Scenario two (normal) - similar hours as above but split into two 3 or 4 hour shifts, one in the early morning and one in the evening, but you teach classrooms of young working people, college students, the general middle class populous, who each pay the school a pretty hefty amount of money and you in turn make between $3-6K/month. The school would house you and you are expected to while away the 4 or 5 hours in the middle of the day, everyday. Big names such as Pagoda, YBM Sisa, etc, do this. Keywords in a listing would be 'adult students' and 'split shift'

Scenario three : You teach a specialized skill, like iBT/TOEFL/SAT-based cramming - you work afternoons, evenings into the nights; you start work at 3 or 4, might get off work at 11 or even 12. To do a job like this you need to have at least a good SAT English score (as in perfect) and also be able to teach that much to students paying to learn that. Materials may provided - these schools are specialized and bring in high tuitions, but expect to have high turnover as well. These places often offer $5K/month or sometimes more.
Oft times, immigrant Korean-Americans or Korean international students excel at this job because they've had to test for English fluency as non native speakers themselves, and can speak both languages - enough Korean to bullshit the management who run the schools like a fast food joint, and speak enough English to sound 'native' to students. You would work alongside some pretty slick hustler types at these kinds of places.

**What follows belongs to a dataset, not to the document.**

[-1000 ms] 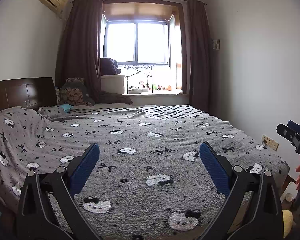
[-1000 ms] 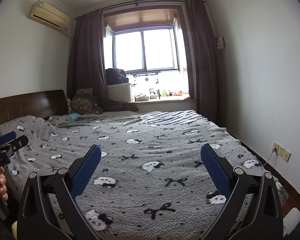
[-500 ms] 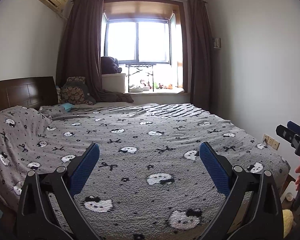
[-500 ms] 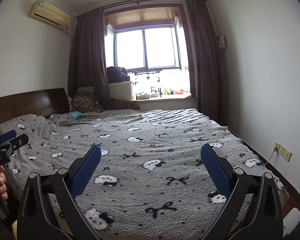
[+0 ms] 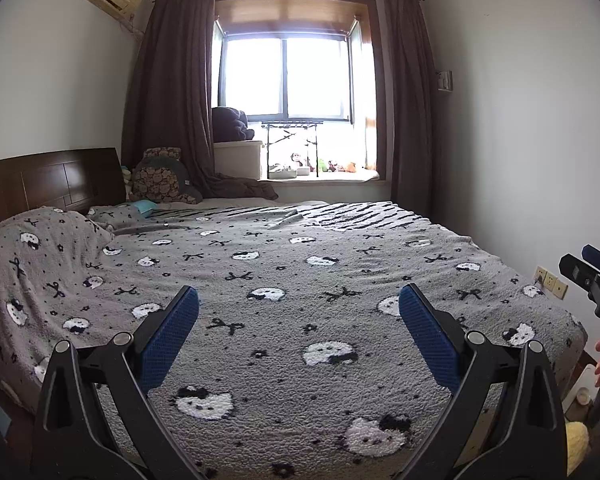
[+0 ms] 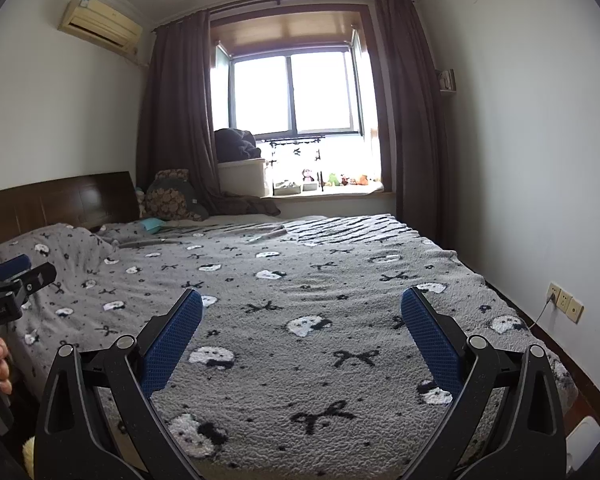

Scenario four - elementary and middle school English conversation, no secondary-level test focus. This is the glut of ESL jobs out there in Korea, and the job that most are likely to get stepping off a plane. There are jobs like this in the public schools as well as many more in the private schools, the former being a 9-5 and the latter being a 4-10 job, doing about the same thing, going through lightweight texts and doing reading comprehension. Pays above $2000/month with housing, but rarely pays above $3K with housing. Location in Korea rarely plays a factor in your overall take home pay as well, it's pretty standard whether in a great neighborhood of Seoul, or the sticks. Requires absolutely no special skills besides a college degree from an English-speaing country, and a reasonable command of English (notice that I don't say 'native speaker' specifically) You would work alongside drunk Canadians and Irish people at these kinds of places, many of whom consider it a serious job, but also still think they're in college, 10 years later.

Scenario five - kindergarten - 9-1 job, pays $1K-1500/month - this one is probably the truest to it's description - 'kindergarten teacher' is about the same everywhere. Most of the kids can speak reasonable English and you're unlikely to teach them tons, it's babysitting. This is a popular second job for the people teaching in group 4 above, as you can stack the two paychecks if you're willing to work 14 hour days. Also popular for people who can't get visas, and for spinster Korean women who have studied extensively at school type 2, as above.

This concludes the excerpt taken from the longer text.